[ACTIVITY] All of the data below should be written out again exactly.

——

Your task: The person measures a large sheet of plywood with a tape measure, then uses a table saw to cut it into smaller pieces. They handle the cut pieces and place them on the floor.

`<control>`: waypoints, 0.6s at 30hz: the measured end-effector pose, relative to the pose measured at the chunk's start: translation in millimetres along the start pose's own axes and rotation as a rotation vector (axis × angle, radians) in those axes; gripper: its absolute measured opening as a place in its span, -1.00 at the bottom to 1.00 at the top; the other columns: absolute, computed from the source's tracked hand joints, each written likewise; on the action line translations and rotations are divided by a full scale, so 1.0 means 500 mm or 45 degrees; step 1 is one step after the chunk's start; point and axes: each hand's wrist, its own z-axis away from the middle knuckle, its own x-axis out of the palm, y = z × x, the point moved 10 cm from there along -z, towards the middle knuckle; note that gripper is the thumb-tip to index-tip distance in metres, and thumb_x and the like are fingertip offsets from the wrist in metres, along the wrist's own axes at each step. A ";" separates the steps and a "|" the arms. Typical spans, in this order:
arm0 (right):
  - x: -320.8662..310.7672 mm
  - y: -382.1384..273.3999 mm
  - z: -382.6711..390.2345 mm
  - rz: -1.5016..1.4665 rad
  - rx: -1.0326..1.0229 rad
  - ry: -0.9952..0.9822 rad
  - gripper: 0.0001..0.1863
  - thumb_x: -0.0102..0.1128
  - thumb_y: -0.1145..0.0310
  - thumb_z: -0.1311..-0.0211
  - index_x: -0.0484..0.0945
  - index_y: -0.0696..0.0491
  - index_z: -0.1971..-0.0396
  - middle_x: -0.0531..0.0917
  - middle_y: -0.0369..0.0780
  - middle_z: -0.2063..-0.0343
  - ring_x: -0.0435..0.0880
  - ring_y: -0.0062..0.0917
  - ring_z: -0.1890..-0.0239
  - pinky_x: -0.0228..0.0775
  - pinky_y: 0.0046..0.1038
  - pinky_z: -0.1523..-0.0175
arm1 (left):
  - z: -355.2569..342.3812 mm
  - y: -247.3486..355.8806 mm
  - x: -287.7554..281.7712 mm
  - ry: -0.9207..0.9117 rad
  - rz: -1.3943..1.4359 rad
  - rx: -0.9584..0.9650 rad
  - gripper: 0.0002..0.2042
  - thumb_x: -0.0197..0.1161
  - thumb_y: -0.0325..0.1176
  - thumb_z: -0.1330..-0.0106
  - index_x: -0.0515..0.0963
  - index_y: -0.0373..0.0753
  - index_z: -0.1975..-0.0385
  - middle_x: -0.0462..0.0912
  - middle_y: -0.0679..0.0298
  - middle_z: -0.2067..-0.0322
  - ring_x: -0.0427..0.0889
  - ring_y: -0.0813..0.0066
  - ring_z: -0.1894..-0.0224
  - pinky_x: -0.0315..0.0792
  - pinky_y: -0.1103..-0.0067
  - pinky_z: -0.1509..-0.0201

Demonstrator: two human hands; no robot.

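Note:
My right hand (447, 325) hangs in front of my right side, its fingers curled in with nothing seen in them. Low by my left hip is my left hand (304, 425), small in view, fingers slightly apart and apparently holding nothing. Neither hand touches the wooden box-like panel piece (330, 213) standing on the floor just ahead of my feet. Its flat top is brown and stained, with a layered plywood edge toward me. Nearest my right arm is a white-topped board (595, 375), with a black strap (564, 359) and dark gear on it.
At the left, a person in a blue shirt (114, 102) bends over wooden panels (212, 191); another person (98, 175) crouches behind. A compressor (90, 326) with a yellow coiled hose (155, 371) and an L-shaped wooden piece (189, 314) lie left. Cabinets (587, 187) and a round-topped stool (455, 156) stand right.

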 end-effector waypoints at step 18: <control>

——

[PROBLEM SOLUTION]
Your task: The person measures a large sheet of plywood with a tape measure, then uses a table saw to cut it into smaller pieces. They handle the cut pieces and place them on the floor.

`<control>`: waypoints, 0.6s at 30hz: the measured end-effector pose, relative to the pose measured at the chunk's start: translation in millimetres along the start pose's own axes and rotation as a rotation vector (axis × angle, radians) in those axes; gripper: its absolute measured opening as a place in its span, -1.00 at the bottom to 1.00 at the top; the other columns: absolute, computed from the source's tracked hand joints, each written likewise; on the action line translations and rotations are divided by a full scale, so 1.0 means 500 mm or 45 degrees; step 1 is one step after the chunk's start; point and axes: each hand's wrist, its own z-axis away from the middle knuckle, its own x-axis out of the palm, y = z × x, the point moved 10 cm from there along -z, towards the middle knuckle; note that gripper is the thumb-tip to index-tip distance in metres, and thumb_x and the like are fingertip offsets from the wrist in metres, along the wrist's own axes at each step. A ";" separates the steps and a "|" the arms. Typical spans, in this order:
arm0 (right):
  - x: -320.8662..310.7672 mm
  - y: -382.1384..273.3999 mm
  - z: -382.6711..390.2345 mm
  - rz: -1.5016..1.4665 rad
  - rx: -1.0326..1.0229 rad
  - ry: -0.9952..0.9822 rad
  - gripper: 0.0001..0.1863
  - thumb_x: -0.0102..0.1128
  - thumb_y: -0.1145..0.0310
  - thumb_z: -0.1311..-0.0211
  - index_x: -0.0484..0.0945
  - index_y: -0.0696..0.0491
  - index_z: -0.1971..-0.0396
  - middle_x: -0.0531..0.0917
  - middle_y: -0.0369..0.0780
  - middle_z: -0.2063..-0.0343
  - ring_x: -0.0435..0.0880
  - ring_y: -0.0062..0.0917
  - ring_z: -0.1890..-0.0239
  - pinky_x: -0.0228..0.0775
  - pinky_y: 0.0046..0.1038
  - pinky_z: -0.1523..-0.0175
arm1 (left):
  - z: -355.2569..342.3812 mm
  - y: -247.3486..355.8806 mm
  - x: -287.7554..281.7712 mm
  - ry: -0.9207..0.9117 rad
  - rz: -1.3943..1.4359 rad
  - rx: -0.9584..0.9650 rad
  - gripper: 0.0002..0.2042
  - thumb_x: -0.0197..0.1161
  - thumb_y: -0.0325..0.1176
  - thumb_z: -0.1330..-0.0106
  - index_x: -0.0515..0.0963
  - index_y: -0.0373..0.0753
  - index_z: -0.1975..-0.0385
  - middle_x: -0.0462..0.0912
  - middle_y: -0.0679..0.0298
  - middle_z: -0.2067..-0.0322
  - ring_x: -0.0427..0.0889
  - ring_y: -0.0813..0.0066
  - ring_z: -0.1894..-0.0224
  - pinky_x: -0.0315..0.0792
  - pinky_y: -0.1103..-0.0067
  - pinky_z: -0.1509..-0.0201

Demonstrator: two human hands; no robot.

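Note:
My right hand (447, 325) hangs in front of my right side, its fingers curled in with nothing seen in them. Low by my left hip is my left hand (304, 425), small in view, fingers slightly apart and apparently holding nothing. Neither hand touches the wooden box-like panel piece (330, 213) standing on the floor just ahead of my feet. Its flat top is brown and stained, with a layered plywood edge toward me. Nearest my right arm is a white-topped board (595, 375), with a black strap (564, 359) and dark gear on it.
At the left, a person in a blue shirt (114, 102) bends over wooden panels (212, 191); another person (98, 175) crouches behind. A compressor (90, 326) with a yellow coiled hose (155, 371) and an L-shaped wooden piece (189, 314) lie left. Cabinets (587, 187) and a round-topped stool (455, 156) stand right.
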
 end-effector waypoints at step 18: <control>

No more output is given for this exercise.